Regression-based methods

Linear regression is one of the most common methods to estimate causal effect. It is useful when the data-generating process for the outcome Y can be approximated as a linear function.

Given a backdoor identified estimand, to estimate causal effect using linear regression, we can write,

>>> estimate = model.estimate_effect(identified_estimand,
>>>        method_name="backdoor.linear_regression",
>>>        test_significance=True
>>> )
>>> print(estimate)

The above method combines fitting the model and estimating the causal effect.
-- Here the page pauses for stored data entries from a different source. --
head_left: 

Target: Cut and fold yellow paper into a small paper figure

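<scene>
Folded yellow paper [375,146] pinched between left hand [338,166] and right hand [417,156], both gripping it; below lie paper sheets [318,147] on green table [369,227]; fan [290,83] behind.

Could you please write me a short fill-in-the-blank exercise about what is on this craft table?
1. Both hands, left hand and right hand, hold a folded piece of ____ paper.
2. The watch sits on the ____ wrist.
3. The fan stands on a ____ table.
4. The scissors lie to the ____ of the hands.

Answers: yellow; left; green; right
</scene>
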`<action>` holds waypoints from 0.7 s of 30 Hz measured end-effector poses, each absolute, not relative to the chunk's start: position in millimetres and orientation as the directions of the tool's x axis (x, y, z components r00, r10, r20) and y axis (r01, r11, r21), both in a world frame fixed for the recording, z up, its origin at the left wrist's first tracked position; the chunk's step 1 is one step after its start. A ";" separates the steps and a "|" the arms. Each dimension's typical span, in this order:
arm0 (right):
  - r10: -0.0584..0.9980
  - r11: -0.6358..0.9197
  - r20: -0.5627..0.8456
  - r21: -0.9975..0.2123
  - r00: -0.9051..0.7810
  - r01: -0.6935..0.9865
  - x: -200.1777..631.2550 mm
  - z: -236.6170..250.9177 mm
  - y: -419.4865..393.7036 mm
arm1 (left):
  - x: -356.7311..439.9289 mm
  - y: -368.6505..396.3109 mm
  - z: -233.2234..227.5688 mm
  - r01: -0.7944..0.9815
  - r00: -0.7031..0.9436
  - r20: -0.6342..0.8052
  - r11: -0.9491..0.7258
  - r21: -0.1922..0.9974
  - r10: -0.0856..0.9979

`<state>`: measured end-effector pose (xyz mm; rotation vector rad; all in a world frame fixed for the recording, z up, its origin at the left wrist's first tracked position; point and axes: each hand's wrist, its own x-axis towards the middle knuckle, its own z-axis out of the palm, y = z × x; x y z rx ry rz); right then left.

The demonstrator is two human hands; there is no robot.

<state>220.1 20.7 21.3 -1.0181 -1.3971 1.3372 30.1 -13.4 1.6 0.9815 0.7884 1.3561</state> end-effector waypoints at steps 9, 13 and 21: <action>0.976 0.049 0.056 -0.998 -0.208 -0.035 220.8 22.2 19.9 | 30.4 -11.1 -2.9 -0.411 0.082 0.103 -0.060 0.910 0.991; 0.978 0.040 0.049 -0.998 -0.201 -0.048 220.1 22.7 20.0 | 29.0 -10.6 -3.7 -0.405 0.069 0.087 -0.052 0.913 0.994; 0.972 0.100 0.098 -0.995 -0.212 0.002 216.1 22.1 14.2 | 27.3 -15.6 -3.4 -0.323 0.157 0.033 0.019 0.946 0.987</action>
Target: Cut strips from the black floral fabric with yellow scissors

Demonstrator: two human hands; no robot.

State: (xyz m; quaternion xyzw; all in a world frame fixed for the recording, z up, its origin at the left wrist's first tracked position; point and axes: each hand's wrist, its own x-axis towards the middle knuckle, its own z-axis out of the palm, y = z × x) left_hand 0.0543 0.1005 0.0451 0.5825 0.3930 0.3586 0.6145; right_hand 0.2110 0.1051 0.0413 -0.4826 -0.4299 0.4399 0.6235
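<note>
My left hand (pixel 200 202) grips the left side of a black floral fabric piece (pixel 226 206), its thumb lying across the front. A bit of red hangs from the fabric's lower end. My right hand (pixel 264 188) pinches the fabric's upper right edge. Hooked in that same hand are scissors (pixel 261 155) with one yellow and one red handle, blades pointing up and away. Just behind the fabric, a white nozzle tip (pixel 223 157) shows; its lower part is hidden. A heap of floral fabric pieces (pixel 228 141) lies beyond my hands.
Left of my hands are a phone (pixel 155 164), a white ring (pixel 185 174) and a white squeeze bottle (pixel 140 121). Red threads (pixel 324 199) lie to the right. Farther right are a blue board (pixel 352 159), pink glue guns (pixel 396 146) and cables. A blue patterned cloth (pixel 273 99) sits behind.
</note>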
To obtain more control, we can use the functional API.

>>> # Fit the regression estimator
>>> estimator = LinearRegressionEstimator(
>>>    identified_estimand=identified_estimand,
>>>    test_significance=True,
>>> ).fit(
>>>    data=data["df"],
>>>    effect_modifier_names=graph.get_effect_modifiers(treatment_name, outcome_name),
>>> )
>>> # Estimate the effect given treatment and control value
>>> estimate = estimator.estimate_effect(
>>>    data=data["df"],
>>>    control_value=0,
>>>    treatment_value=1,
>>>    target_units="ate",
>>> )

In addition to linear regression, DoWhy supports generalized linear models. This can be used to fit a logistic regression model.